Каждый настоящий инструмент имеет право на одно желание в жизни. Эту тайну ему открывает Мастер-создатель еще тогда, когда дерево впитывает только что нанесенный лак, а металл остывает от горячих процедур. И каждый настоящий инструмент долго выжидает момент, оценивая обстановку и себя самого, что бы не ошибиться со своим Главным желанием в жизни. Потому что оно обязательно сбудется. Таков закон Музыки.
"Я хочу, что бы этот Пианист навсегда остался со мной" - пожелал Рояль. Он понял, что больше никогда и ни о чем не пожелает в жизни. Ему встретился настоящий Гений. И это был тот самый главный момент для Главного в жизни желания.
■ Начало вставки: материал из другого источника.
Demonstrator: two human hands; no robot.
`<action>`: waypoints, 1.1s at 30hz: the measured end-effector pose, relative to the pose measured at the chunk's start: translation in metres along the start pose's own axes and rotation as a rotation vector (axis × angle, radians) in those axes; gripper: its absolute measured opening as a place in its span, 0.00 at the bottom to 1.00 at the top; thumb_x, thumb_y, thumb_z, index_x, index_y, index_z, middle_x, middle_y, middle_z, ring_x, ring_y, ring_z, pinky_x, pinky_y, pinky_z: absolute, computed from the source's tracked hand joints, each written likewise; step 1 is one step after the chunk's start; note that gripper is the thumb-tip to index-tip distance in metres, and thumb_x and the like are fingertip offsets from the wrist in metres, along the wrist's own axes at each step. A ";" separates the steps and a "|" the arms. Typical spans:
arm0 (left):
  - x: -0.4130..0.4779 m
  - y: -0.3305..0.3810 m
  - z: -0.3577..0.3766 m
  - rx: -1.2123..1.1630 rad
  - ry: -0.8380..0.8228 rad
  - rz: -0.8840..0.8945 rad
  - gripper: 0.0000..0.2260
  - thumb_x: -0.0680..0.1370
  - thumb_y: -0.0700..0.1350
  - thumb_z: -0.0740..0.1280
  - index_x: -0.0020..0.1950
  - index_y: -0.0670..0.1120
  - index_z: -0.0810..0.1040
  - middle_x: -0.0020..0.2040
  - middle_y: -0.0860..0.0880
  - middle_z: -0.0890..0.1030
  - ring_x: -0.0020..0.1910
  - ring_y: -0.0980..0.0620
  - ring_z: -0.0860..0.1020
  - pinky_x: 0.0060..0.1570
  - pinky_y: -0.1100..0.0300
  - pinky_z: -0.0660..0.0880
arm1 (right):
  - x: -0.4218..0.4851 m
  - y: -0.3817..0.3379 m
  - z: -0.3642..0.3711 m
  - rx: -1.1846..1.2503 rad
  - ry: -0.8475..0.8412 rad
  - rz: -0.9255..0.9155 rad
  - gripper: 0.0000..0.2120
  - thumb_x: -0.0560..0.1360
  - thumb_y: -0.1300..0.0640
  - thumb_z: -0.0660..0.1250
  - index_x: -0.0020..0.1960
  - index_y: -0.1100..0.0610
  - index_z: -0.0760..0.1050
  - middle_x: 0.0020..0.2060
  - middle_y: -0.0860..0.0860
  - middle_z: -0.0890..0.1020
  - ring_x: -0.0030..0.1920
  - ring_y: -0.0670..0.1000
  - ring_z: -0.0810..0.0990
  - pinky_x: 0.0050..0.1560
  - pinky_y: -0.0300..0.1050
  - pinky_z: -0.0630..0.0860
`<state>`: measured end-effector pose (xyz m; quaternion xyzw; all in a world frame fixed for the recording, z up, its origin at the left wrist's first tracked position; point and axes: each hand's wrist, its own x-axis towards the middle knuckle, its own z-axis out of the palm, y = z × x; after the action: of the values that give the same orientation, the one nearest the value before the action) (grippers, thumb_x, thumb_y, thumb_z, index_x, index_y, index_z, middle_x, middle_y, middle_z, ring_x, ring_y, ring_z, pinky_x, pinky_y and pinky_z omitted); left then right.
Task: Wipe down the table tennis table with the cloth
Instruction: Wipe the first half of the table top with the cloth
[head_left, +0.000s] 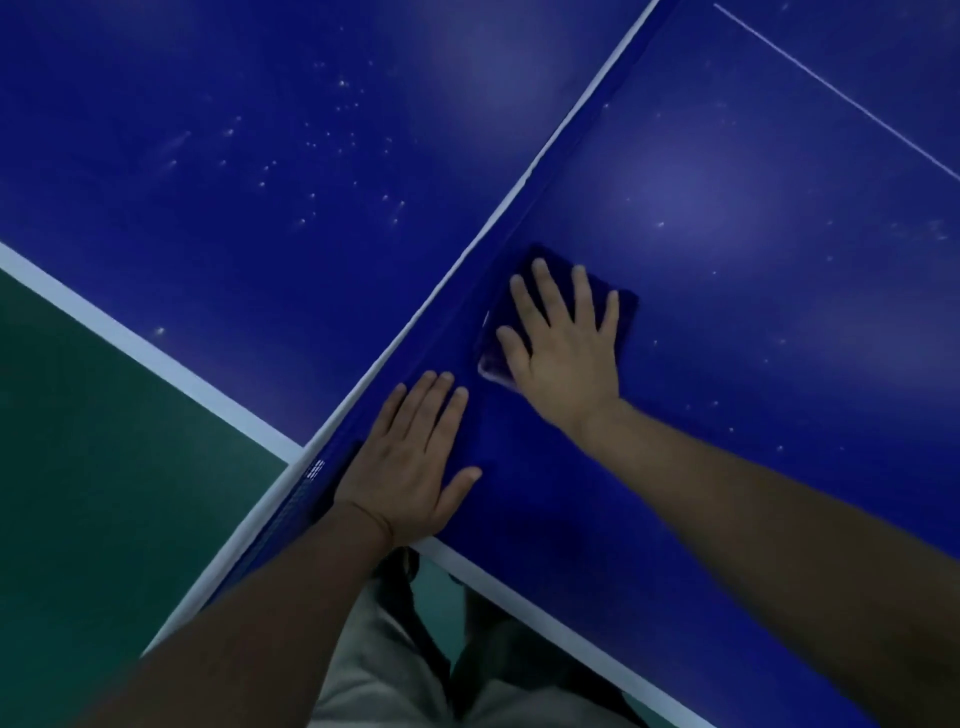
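The blue table tennis table (753, 249) fills most of the head view, split by the net (498, 218) with its white top band running diagonally. A dark blue folded cloth (626, 312) lies on the near half beside the net. My right hand (563, 345) presses flat on the cloth, fingers spread. My left hand (410, 462) rests flat on the bare table surface near the net's end and the table's white side edge, holding nothing.
White specks dot the far half of the table (291, 156). Green floor (93, 441) lies to the left. A thin white centre line (831, 85) crosses the near half. My legs in light trousers (384, 670) stand against the table edge.
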<state>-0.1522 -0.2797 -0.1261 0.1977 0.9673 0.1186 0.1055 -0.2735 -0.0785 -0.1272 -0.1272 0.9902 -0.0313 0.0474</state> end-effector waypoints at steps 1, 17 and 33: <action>-0.006 0.001 0.001 -0.019 0.017 0.002 0.35 0.83 0.63 0.47 0.80 0.38 0.54 0.79 0.36 0.58 0.79 0.40 0.56 0.77 0.43 0.51 | -0.021 -0.007 0.004 0.005 0.011 -0.035 0.29 0.83 0.37 0.47 0.81 0.48 0.57 0.82 0.48 0.54 0.81 0.61 0.49 0.75 0.73 0.48; 0.000 0.006 0.010 -0.216 0.129 -0.062 0.25 0.83 0.54 0.53 0.75 0.41 0.66 0.78 0.38 0.62 0.79 0.40 0.57 0.79 0.45 0.48 | 0.012 -0.007 0.002 0.008 0.028 0.108 0.29 0.83 0.38 0.47 0.81 0.46 0.55 0.82 0.49 0.53 0.80 0.63 0.49 0.73 0.75 0.48; 0.071 -0.002 -0.006 -0.215 0.114 -0.031 0.25 0.83 0.53 0.54 0.76 0.40 0.65 0.78 0.39 0.62 0.80 0.42 0.55 0.78 0.44 0.53 | 0.056 0.025 -0.002 -0.002 0.070 0.159 0.27 0.83 0.40 0.49 0.81 0.44 0.57 0.82 0.48 0.54 0.80 0.61 0.51 0.75 0.73 0.48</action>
<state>-0.2185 -0.2540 -0.1320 0.1633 0.9564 0.2312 0.0726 -0.3336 -0.0684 -0.1317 -0.0473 0.9983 -0.0310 0.0151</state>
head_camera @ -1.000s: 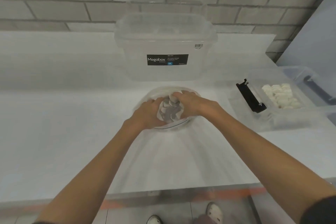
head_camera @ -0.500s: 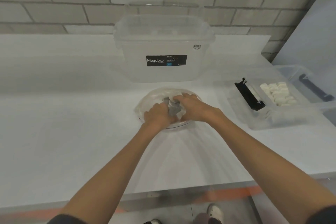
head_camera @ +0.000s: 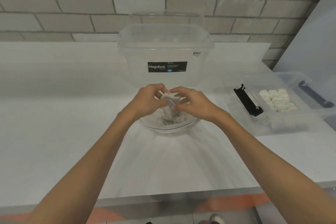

Раздался взрыв. Несильный, тихий, но горячий, жарче, чем от огня спички, с которой однажды Роялю пришлось познакомиться.
Музыка смолкла.
А у Рояля появился новый орган - пюпитр. Резной, Черного лака, с мелкими серебряными вкраплениями, изумительной работы, просто гениальной.
Пюпитр гордо возвышался над клавишами из слоновой кости и поддерживал шелестящую нотную тетрадь, разрисованную пятистрочными полосами и мелкими, густо усеянными значками.
"Ах!", - только и смог сказать Рояль, после чего замолчал навсегда.